Extract each line of the data and write it out again exactly.

▶ Recorded data:
:::::
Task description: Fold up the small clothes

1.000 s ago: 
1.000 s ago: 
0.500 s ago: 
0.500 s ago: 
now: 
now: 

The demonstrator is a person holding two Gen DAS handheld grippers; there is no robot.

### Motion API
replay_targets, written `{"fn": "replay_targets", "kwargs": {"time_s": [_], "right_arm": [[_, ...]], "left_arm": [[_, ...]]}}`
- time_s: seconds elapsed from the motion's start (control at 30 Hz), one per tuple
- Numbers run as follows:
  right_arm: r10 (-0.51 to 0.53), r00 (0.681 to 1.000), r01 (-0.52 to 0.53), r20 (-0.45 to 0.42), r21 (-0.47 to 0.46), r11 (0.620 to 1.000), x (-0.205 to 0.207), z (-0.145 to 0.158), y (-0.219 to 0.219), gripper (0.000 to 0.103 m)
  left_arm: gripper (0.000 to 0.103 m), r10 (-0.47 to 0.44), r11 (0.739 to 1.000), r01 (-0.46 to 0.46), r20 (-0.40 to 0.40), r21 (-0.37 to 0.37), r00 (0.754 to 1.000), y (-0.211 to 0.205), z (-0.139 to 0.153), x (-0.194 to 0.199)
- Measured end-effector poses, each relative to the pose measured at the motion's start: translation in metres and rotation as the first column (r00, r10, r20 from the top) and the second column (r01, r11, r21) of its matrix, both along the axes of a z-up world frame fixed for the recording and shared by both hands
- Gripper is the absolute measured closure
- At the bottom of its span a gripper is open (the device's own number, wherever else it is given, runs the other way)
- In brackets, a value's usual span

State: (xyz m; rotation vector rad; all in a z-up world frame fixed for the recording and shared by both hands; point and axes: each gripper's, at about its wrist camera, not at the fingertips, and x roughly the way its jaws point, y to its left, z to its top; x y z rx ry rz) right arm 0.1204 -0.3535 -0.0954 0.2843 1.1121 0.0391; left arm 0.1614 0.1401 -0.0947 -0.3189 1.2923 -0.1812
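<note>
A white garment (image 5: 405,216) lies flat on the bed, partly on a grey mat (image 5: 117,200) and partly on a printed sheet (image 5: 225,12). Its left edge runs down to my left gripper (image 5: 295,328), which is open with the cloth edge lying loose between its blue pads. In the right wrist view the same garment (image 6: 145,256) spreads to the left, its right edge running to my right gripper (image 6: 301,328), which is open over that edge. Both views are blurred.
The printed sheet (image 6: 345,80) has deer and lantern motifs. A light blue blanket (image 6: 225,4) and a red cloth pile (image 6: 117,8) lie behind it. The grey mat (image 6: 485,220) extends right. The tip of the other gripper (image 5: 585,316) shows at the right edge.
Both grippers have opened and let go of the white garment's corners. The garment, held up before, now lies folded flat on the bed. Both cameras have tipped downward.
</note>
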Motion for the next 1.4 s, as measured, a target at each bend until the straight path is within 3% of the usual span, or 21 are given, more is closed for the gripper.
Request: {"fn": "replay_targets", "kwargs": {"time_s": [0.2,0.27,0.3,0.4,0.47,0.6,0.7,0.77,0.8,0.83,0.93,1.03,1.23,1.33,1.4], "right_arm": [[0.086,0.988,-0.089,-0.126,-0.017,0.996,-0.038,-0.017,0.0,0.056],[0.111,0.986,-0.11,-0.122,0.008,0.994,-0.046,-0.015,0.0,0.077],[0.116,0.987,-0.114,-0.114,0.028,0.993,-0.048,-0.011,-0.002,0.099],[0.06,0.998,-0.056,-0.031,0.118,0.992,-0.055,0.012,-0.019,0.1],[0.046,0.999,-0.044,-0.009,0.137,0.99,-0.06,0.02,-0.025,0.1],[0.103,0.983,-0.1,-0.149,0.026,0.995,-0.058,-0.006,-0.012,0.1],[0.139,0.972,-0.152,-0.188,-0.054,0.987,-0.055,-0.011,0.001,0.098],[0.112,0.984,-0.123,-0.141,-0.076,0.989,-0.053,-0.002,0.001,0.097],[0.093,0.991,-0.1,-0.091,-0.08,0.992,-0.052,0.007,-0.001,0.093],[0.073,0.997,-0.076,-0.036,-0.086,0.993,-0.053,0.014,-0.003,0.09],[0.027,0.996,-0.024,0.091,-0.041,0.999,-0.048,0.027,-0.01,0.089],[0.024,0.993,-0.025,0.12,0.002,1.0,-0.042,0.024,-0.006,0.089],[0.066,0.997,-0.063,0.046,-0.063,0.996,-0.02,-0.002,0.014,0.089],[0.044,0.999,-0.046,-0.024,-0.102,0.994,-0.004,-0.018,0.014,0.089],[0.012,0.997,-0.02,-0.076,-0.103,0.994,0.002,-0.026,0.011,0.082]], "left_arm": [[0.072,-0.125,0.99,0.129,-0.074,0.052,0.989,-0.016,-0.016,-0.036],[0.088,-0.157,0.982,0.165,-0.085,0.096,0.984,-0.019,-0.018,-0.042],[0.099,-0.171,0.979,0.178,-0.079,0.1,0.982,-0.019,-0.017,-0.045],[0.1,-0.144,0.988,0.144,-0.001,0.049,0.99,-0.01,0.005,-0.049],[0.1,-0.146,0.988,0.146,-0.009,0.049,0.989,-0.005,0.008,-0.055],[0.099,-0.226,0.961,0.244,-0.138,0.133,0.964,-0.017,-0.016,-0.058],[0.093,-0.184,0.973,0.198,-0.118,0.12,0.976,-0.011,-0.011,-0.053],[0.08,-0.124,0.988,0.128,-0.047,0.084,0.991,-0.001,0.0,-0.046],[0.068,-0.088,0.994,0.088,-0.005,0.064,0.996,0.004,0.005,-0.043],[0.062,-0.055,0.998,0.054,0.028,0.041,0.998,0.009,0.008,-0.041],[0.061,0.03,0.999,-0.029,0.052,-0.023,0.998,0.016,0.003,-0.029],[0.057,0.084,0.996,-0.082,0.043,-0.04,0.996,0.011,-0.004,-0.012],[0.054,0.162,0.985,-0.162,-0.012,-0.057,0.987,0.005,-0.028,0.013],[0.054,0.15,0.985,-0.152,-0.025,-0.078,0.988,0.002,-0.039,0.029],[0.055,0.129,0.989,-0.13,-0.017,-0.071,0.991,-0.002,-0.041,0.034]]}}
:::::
▶ Written solution:
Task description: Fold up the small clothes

1.000 s ago: 
1.000 s ago: 
0.500 s ago: 
0.500 s ago: 
now: 
now: 

The demonstrator is a person holding two Gen DAS handheld grippers; there is no robot.

### Motion API
replay_targets, written `{"fn": "replay_targets", "kwargs": {"time_s": [_], "right_arm": [[_, ...]], "left_arm": [[_, ...]]}}`
- time_s: seconds elapsed from the motion's start (control at 30 Hz), one per tuple
- Numbers run as follows:
  right_arm: r10 (-0.51 to 0.53), r00 (0.681 to 1.000), r01 (-0.52 to 0.53), r20 (-0.45 to 0.42), r21 (-0.47 to 0.46), r11 (0.620 to 1.000), x (-0.205 to 0.207), z (-0.145 to 0.158), y (-0.219 to 0.219), gripper (0.000 to 0.103 m)
  left_arm: gripper (0.000 to 0.103 m), r10 (-0.47 to 0.44), r11 (0.739 to 1.000), r01 (-0.46 to 0.46), r20 (-0.40 to 0.40), r21 (-0.37 to 0.37), r00 (0.754 to 1.000), y (-0.211 to 0.205), z (-0.139 to 0.153), x (-0.194 to 0.199)
- Measured end-effector poses, each relative to the pose measured at the motion's start: translation in metres and rotation as the first column (r00, r10, r20 from the top) and the second column (r01, r11, r21) of its matrix, both along the axes of a z-up world frame fixed for the recording and shared by both hands
- Gripper is the absolute measured closure
- At the bottom of its span a gripper is open (the device's own number, wherever else it is given, runs the other way)
- In brackets, a value's usual span

State: (xyz m; rotation vector rad; all in a z-up world frame fixed for the recording and shared by both hands; point and axes: each gripper's, at about its wrist camera, not at the fingertips, and x roughly the way its jaws point, y to its left, z to its top; x y z rx ry rz) right arm 0.1204 -0.3535 -0.0954 0.2843 1.1121 0.0391; left arm 0.1614 0.1401 -0.0947 -0.3189 1.2923 -0.1812
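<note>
A white garment (image 5: 405,216) lies flat on the bed, partly on a grey mat (image 5: 117,200) and partly on a printed sheet (image 5: 225,12). Its left edge runs down to my left gripper (image 5: 295,328), which is open with the cloth edge lying loose between its blue pads. In the right wrist view the same garment (image 6: 145,256) spreads to the left, its right edge running to my right gripper (image 6: 301,328), which is open over that edge. Both views are blurred.
The printed sheet (image 6: 345,80) has deer and lantern motifs. A light blue blanket (image 6: 225,4) and a red cloth pile (image 6: 117,8) lie behind it. The grey mat (image 6: 485,220) extends right. The tip of the other gripper (image 5: 585,316) shows at the right edge.
Both grippers have opened and let go of the white garment's corners. The garment, held up before, now lies folded flat on the bed. Both cameras have tipped downward.
</note>
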Motion for the next 1.4 s, as measured, a target at each bend until the straight path is within 3% of the usual span, or 21 are given, more is closed for the gripper.
Request: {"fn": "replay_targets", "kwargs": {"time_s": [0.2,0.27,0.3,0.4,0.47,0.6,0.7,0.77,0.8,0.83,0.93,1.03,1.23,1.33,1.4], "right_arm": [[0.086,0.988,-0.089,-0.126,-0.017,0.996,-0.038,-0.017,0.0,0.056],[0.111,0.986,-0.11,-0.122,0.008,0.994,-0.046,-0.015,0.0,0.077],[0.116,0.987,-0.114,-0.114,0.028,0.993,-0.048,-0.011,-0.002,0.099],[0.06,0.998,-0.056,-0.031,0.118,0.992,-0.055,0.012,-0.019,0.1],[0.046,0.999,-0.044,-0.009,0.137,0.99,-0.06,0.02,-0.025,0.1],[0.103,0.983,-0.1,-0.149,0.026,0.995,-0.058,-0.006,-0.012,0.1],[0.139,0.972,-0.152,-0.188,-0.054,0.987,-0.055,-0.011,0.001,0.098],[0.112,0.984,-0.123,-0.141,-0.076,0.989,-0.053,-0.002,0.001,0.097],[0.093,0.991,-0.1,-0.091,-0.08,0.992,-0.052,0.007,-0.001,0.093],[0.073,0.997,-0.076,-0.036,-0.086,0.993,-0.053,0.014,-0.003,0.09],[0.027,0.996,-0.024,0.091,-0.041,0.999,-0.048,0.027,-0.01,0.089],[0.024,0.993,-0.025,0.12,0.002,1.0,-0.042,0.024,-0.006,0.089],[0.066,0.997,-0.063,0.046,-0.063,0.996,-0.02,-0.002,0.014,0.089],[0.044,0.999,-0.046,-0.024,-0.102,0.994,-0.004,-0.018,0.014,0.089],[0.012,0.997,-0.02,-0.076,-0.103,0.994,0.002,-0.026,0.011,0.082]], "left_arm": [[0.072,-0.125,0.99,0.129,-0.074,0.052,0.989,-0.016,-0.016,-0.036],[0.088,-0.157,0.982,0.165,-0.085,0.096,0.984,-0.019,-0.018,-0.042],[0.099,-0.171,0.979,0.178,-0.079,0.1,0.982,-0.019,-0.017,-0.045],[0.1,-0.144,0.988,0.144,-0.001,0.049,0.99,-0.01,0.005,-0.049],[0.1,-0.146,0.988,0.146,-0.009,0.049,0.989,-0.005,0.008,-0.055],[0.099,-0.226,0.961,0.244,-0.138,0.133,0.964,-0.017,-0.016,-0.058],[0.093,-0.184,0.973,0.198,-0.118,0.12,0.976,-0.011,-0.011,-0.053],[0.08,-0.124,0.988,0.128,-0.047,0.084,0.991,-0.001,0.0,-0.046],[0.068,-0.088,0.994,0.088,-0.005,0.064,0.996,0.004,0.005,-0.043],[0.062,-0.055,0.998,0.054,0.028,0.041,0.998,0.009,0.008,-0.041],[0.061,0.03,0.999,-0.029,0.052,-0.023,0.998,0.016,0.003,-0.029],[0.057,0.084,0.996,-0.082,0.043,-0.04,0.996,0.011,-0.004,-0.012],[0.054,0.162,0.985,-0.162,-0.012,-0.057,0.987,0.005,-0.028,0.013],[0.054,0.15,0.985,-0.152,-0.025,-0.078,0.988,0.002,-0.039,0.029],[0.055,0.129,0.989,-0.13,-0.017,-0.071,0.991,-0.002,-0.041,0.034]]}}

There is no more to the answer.